This is an updated version of a post originally published on Medium on Jan. 28, 2016. I may have more to say about this sort of thing in the near future.
There are different types of data scientists, with different backgrounds and career paths. With Sean Murphy and Marck Vaisman, I wrote an article about this for O’Reilly a few years back, based on survey research we’d done. Download a copy, if you haven’t read it. This idea is now pretty well established, but I want to talk about a related issue, which is that the type of work that Data Science teams do varies a lot, and that managing those types of work can be an interesting challenge.
As Josh Wills said, data scientists aren’t software developers, but they sometimes do that sort of work, and they aren’t statisticians, but they sometimes do that sort of work too. At EAB, where I lead a Data Science team of people with very diverse backgrounds and skill sets, this issue leads to a lot of complexity and experimentation as we (and the upper management I report to) try to ensure that everyone is working on the right tasks, at the right time, efficiently.
In this post, I’d like to share some thoughts about how we currently think about and manage different types of Data Science work. I also wrote a little Shiny web tool to help us manage our time, and I’ll show that off as well.
A recent innovation on our team is partial adoption of Agile/Scrum development processes. We now have daily standup meetings, two-week sprints with kickoff and retrospective meetings, and time estimation for (some of) our tasks. In general, I’m not a fan of process for its own sake, but as the team has grown, it’s become more important to have visibility into projects, to ensure that they’re on-track and not stuck or moving off on a (fascinating) tangent. So far, two of the most valuable pieces of Scrum are having processes that cause us to add more definition to projects and tasks, along with the retrospective meeting, where we review the most recent sprint and try to improve our own processes.

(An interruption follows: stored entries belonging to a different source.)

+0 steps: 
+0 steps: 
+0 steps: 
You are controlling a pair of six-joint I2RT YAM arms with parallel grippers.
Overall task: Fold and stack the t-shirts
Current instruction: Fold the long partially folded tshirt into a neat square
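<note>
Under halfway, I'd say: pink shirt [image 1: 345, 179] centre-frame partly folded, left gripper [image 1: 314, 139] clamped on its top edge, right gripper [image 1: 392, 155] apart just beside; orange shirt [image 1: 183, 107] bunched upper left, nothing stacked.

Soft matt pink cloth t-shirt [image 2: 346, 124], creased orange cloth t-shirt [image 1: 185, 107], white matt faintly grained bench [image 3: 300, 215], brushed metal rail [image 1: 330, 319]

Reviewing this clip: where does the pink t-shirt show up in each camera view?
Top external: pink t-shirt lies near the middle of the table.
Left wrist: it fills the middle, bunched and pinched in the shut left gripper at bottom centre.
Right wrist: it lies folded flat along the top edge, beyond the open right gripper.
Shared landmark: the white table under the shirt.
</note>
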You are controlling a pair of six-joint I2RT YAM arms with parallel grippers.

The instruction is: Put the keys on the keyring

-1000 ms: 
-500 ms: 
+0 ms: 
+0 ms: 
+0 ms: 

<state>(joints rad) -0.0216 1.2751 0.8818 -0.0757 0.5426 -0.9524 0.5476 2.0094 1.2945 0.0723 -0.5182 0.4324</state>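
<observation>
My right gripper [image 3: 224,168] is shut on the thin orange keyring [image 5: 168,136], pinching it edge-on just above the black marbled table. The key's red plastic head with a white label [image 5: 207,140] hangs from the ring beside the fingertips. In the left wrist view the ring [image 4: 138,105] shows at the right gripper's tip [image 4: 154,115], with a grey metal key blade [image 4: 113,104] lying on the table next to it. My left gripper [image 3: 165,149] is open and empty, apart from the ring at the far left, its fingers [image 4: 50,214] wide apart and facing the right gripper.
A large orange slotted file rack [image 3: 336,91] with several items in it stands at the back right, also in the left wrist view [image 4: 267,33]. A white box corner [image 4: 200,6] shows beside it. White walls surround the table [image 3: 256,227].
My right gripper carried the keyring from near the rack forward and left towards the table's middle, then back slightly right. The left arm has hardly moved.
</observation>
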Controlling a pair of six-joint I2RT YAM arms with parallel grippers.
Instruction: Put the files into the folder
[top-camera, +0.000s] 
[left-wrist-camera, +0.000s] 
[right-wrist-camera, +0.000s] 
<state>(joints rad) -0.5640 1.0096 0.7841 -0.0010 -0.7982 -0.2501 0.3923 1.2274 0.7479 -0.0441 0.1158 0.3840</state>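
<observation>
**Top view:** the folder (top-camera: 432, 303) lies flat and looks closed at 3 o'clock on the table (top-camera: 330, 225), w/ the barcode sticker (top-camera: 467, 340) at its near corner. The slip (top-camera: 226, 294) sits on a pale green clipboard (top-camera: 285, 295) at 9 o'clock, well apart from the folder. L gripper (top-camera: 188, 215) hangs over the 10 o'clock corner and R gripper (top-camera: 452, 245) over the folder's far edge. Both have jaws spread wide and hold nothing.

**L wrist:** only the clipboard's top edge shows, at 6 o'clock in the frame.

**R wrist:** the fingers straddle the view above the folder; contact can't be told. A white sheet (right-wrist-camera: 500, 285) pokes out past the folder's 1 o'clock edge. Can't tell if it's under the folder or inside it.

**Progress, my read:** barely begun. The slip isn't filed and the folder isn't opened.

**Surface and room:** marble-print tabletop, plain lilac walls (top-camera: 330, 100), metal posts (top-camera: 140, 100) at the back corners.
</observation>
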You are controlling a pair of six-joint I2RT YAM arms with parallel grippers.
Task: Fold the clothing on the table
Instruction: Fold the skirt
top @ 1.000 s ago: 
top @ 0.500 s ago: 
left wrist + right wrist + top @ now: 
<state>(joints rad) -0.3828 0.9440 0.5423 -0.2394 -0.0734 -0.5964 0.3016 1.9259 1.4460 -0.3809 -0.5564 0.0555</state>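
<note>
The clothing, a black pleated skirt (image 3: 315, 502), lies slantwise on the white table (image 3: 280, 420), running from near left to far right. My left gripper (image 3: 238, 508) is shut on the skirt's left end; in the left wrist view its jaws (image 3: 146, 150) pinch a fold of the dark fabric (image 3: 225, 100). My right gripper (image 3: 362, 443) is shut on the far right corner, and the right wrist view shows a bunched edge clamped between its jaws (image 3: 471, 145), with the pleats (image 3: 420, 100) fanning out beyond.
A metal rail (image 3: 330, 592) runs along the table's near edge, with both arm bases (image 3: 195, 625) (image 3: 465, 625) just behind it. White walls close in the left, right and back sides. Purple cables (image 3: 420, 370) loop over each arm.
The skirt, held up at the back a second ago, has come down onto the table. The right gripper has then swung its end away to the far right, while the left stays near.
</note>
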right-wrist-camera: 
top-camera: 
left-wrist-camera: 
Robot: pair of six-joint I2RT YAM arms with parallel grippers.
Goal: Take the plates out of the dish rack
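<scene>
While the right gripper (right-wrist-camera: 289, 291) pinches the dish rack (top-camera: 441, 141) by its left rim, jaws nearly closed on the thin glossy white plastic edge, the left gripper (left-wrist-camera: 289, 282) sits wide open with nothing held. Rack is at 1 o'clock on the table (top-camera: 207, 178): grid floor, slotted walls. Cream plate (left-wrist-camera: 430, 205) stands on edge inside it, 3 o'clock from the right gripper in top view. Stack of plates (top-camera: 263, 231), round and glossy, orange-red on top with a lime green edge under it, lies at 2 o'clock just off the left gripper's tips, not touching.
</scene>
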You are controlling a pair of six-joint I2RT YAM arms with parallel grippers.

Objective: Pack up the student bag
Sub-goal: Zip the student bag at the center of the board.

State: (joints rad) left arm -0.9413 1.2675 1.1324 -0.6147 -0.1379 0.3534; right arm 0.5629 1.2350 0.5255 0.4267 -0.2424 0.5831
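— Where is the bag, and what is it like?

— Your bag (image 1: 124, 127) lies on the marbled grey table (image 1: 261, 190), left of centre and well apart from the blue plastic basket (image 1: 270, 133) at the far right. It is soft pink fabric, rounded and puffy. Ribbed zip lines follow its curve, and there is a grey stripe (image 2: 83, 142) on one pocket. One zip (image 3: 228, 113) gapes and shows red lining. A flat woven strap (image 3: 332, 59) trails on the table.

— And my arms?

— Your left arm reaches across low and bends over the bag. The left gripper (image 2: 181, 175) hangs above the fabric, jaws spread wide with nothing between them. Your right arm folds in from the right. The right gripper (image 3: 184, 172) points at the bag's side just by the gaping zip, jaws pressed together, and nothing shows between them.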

Scrum has limitations for us, though. For one thing, most of our projects are fairly specialized, and the standard practice of having the team as a whole estimate task difficulty is not viable when backgrounds differ so much. So we have the people who are working on a project or task estimate for themselves.
The bigger issue is the variety of workstreams. For us, we have four main categories of work:
- Development– writing code for applications, either analytic services that are part of our company’s product, or internal web applications used by us or others. All of us do this work, but some data scientists specialize in this sort of work.
- Research– trying to understand something better. We divide this into three subcategories:insights research is about understanding our customers’ domain and data better;algorithm research is about matching data science approaches to business needs; technology research is about improving our technology stack.
- Service– repeatable operations tasks, usually customer specific, such as model-fitting or ad hoc analysis.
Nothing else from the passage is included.